Supremo Tribunal dos EUA decide que mandados de geofence exigem proteções constitucionais
Reação geral à decisão
- Muitos veem isso como uma rara decisão positiva para a privacidade, embora alguns a chamem de vitória limitada ou apenas cosmética.
- Ponto central destacado: pedidos de dados de localização via geofence são “buscas” sob a Quarta Emenda e exigem proteções constitucionais tradicionais.
- Alguns estão decepcionados porque a Corte não foi mais longe e declarou a geofencing inconstitucional, preferindo em vez disso devolver às instâncias inferiores as questões de razoabilidade/especificidade.
Quarta Emenda, mandados e exceção da boa-fé
- Discussão sobre como mandados devem ser particularizados e baseados em causa provável, não em varreduras amplas.
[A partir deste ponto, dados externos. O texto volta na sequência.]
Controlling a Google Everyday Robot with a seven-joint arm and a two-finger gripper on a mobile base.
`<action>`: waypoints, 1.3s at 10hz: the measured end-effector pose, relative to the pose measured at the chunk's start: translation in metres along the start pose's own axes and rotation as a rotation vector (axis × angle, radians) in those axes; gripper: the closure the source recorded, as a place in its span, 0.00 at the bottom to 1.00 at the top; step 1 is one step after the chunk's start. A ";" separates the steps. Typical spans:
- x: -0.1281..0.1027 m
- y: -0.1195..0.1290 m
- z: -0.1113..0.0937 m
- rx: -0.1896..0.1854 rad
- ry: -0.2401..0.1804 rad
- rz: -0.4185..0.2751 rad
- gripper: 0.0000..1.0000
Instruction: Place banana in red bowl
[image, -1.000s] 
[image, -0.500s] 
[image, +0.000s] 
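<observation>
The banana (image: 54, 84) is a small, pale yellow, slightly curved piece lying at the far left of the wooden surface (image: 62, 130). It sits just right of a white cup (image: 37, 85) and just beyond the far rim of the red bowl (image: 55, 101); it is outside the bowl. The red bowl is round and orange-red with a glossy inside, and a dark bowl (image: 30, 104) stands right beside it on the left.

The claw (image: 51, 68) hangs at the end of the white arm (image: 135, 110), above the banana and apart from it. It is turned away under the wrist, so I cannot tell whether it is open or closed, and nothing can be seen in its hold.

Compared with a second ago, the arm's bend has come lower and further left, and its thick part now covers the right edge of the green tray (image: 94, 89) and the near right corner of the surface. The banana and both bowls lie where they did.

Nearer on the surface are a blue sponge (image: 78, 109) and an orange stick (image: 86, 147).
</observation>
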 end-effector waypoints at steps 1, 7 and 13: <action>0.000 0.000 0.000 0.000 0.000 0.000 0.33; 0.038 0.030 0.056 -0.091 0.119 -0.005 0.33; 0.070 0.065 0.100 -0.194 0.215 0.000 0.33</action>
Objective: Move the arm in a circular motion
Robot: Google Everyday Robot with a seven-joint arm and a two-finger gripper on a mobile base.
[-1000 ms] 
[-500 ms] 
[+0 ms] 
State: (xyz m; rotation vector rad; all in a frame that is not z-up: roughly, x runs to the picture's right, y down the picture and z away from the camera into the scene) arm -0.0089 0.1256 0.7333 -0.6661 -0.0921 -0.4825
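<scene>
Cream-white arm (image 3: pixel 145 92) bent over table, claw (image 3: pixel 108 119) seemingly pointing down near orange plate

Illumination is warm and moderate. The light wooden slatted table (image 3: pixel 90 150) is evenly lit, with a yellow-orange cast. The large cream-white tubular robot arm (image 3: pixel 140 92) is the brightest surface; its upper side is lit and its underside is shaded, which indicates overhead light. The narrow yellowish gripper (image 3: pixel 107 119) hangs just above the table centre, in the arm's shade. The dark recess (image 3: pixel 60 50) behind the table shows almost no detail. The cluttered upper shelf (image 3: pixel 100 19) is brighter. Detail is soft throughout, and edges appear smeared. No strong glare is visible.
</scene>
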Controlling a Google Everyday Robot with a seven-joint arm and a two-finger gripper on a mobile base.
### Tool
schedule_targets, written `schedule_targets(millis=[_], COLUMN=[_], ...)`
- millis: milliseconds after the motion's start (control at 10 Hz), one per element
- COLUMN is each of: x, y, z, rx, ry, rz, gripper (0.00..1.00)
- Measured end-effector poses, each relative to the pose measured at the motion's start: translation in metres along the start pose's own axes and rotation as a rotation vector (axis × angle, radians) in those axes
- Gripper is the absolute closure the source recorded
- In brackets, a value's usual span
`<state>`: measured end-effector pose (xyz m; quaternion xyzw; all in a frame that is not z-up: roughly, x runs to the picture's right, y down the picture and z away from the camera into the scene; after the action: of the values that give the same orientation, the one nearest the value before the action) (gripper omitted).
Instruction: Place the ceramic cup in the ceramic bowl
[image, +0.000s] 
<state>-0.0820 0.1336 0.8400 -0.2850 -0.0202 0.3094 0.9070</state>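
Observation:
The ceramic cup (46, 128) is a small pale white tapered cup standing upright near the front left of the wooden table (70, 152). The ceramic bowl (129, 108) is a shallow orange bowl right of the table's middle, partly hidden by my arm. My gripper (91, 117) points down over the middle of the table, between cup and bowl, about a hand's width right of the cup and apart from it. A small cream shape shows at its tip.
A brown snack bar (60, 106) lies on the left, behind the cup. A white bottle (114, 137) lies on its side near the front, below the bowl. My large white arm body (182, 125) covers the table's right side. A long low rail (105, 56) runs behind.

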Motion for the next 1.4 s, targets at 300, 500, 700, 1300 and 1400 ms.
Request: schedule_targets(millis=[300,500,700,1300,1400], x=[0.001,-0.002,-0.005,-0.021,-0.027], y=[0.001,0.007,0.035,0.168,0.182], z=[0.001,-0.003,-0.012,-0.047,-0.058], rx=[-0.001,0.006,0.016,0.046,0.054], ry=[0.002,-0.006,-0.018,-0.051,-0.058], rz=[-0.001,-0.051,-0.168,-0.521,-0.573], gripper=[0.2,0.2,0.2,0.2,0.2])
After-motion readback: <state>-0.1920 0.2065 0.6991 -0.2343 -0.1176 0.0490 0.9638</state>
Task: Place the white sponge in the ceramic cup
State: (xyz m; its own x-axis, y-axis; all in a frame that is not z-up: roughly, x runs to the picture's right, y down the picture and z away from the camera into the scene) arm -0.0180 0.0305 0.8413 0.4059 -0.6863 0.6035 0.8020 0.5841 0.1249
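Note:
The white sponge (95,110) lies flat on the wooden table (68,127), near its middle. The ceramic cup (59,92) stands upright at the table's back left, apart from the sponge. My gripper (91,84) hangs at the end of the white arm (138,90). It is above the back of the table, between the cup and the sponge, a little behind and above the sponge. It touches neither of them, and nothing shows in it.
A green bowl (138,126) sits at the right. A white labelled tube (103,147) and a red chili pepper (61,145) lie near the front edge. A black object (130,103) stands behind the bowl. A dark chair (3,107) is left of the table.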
- Confusão e debate sobre por que as provas neste caso continuam válidas: isso foi explicado pela “exceção da boa-fé” (os agentes obtiveram um mandado e acreditavam razoavelmente que ele era legal naquele momento).
- Vários comentaristas argumentam que essa exceção é usada em excesso e enfraquece, na prática, as proteções da Quarta Emenda.
Corretores de dados e contornos via terceiros
- Preocupação de que a polícia possa contornar os limites de mandado comprando dados de localização de corretores comerciais de dados ou recorrendo à cooperação privada “voluntária”.
- Alguns veem isso como análogo à pressão do governo sobre plataformas em relação à desinformação: um atalho para contornar as restrições da Primeira e da Quarta Emenda.
Tecnologia, Google e outros serviços
- Observou-se que o Google encerrou o “Location History” baseado na nuvem, passando a mantê-lo no dispositivo, em parte para evitar mandados de geofence.
- Debate sobre se outros apps (fitness, entrega, ad tech, corretores de dados) que armazenam localização na nuvem agora estão claramente dentro do território de “busca” da Quarta Emenda.
- Esclarecimento de que a Quarta Emenda limita o governo, não empresas privadas diretamente, embora os dados dessas empresas ainda possam estar sujeitos a mandados.
Escopo, razoabilidade e “expedições de pesca”
- Alguns argumentam que o mandado do roubo a banco (raio de 150 m, 30–60 minutos) era relativamente estreito e forense; outros dizem que qualquer varredura em massa de transeuntes é inerentemente uma expedição de pesca.
- Fez-se um contraste com técnicas mais direcionadas (por exemplo, IP -> hóspede específico de hotel) versus recolher cegamente todos em uma área.
Vigilância mais ampla e privacidade em espaços públicos
- Houve amplo debate sobre se as pessoas têm qualquer “expectativa razoável de privacidade” em público.
- Fez-se distinção entre observação humana isolada e rastreamento automatizado e onipresente (ALPRs, câmeras Flock, reconhecimento facial, dispositivos IoT, assistentes inteligentes).
- Alguns esperam contestações futuras a esses sistemas usando a mesma lógica desta decisão; outros enfatizam que a lei atual muitas vezes fica atrás da capacidade tecnológica.
Dinâmica da Suprema Corte e decisões relacionadas
- Discussão sobre a política interna da Corte, o papel do presidente da Corte e preocupações com a legitimidade, incluindo vazamentos e a não divulgação de vínculos financeiros dos juízes.
- Vários conectam este caso a outras decisões contemporâneas que ampliam o controle presidencial sobre agências e a teorias mais amplas como o “executivo unitário”, com divergência sobre se isso fortalece ou enfraquece a democracia.